首都ブリュッセルで22日、空港と地下鉄で相次いで爆発が発生し、少なくとも30人が死亡。攻撃後に過激派組織「イスラム国」(IS)が犯行声明を発表した。

昨年11月の仏パリ同時攻撃の実行犯らの拠点がベルギーに置かれていたことが判明して以降、ベルギーは治安能力強化に4億ユーロ(約4億5000万ドル)を追加で投じると表明。しかし22日の攻撃は、治安強化への道のりが非常に長いものになることを示した。

複雑な政治構造、スパイ機関の資金不足、原理主義指導者に対する寛容性、武器の闇市場など、ベルギーを欧州で過激派の攻撃を最も受けやすい国にする要素は多く存在すると、専門家は指摘する。

パリ同時攻撃の実行犯として国際手配されていたサラ・アブデスラム容疑者をブリュッセルで18日に拘束したことは、ベルギー治安当局の大きな手柄となった。しかし同容疑者は4カ月もの間、同市周辺に潜伏していたとみられ、治安当局が直面する課題の難しさを示していることも事実だ。

22日の攻撃が同容疑者の拘束と直接関係しているかどうか判断するのは時期尚早だ。米当局者は、拘束前に今回の攻撃が既に計画されていたとの見方を示した。

米政府の関係筋によると、米国とベルギーはパリ同時攻撃以降、新たな攻撃が起こる可能性が高いとみていたものの、いつどこで発生するかは把握できていなかった。

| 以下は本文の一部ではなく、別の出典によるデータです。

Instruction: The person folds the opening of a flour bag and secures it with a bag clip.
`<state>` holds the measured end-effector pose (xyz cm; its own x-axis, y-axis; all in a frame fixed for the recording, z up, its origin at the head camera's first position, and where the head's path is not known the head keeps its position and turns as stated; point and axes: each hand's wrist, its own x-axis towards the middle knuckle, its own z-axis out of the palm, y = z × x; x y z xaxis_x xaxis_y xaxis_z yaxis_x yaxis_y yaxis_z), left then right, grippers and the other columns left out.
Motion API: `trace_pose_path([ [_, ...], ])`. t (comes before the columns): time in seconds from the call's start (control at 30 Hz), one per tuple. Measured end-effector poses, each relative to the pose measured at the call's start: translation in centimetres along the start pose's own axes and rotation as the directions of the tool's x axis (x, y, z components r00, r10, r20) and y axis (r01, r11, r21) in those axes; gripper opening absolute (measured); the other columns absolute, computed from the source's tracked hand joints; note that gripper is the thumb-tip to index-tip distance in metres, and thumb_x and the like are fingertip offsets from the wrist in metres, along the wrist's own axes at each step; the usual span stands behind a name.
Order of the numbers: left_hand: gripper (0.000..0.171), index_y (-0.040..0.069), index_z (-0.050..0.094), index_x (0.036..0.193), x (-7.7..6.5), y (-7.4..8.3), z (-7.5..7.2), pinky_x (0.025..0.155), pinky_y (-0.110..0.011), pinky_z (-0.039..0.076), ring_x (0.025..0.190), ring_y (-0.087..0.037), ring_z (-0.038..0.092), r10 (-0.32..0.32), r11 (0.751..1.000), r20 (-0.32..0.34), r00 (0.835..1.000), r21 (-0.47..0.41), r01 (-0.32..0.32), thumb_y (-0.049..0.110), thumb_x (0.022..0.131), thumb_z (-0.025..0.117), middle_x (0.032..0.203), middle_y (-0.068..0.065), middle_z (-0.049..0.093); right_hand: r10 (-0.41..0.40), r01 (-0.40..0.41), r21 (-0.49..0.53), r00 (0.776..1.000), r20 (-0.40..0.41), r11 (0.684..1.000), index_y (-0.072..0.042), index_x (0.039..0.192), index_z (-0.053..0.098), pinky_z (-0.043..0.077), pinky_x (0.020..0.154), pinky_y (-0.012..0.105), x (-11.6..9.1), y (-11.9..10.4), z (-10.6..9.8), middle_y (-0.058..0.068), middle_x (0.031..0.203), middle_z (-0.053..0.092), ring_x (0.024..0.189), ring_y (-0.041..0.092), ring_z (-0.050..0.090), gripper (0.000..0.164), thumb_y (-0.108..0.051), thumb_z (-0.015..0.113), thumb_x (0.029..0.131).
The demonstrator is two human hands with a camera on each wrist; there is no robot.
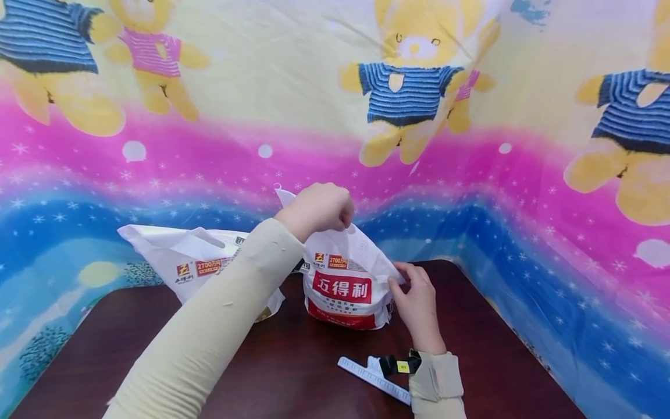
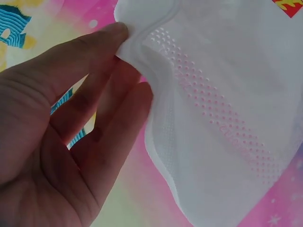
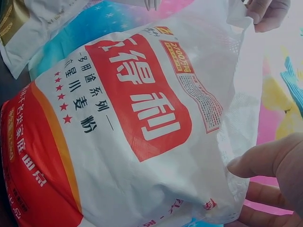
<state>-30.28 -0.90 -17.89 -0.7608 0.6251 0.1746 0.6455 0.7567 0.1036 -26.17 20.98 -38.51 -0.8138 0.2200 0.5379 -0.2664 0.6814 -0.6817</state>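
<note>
A white and red flour bag stands upright on the dark table, its lettered front toward me. My left hand reaches across from the left and pinches the upper edge of the bag. In the left wrist view, the thumb and a fingertip of the left hand press the white plastic between them, beside a band of embossed dots. My right hand pinches the bag's right side edge. In the right wrist view, the right thumb lies on the front while the other fingers go behind the edge.
A second similar bag with a handle slot leans at the left, partly behind my left sleeve. A pale ruler lies on the table near my right wrist. Behind hangs a bear-patterned cloth.
</note>
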Motion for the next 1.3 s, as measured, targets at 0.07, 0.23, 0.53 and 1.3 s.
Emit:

フランスのサパン財務相は、「一部の指導者」の「認識の甘さ」があり、イスラム系住民が集まる地域に対する治安取り締まりが十分に行われていないと発言。パリでの攻撃を受けて広がっていたベルギーの治安政策をめぐる議論を復活させた。

これを受け、ベルギーのディディエ・デュカルメ議員は仏テレビに対し、サパン財務相が述べたようなコメントに「強い苛立ちを覚えつつある」と述べ、2014年にブリュッセルのユダヤ博物館で4人が死亡した事件の実行犯はフランスが拠点だったと指摘した。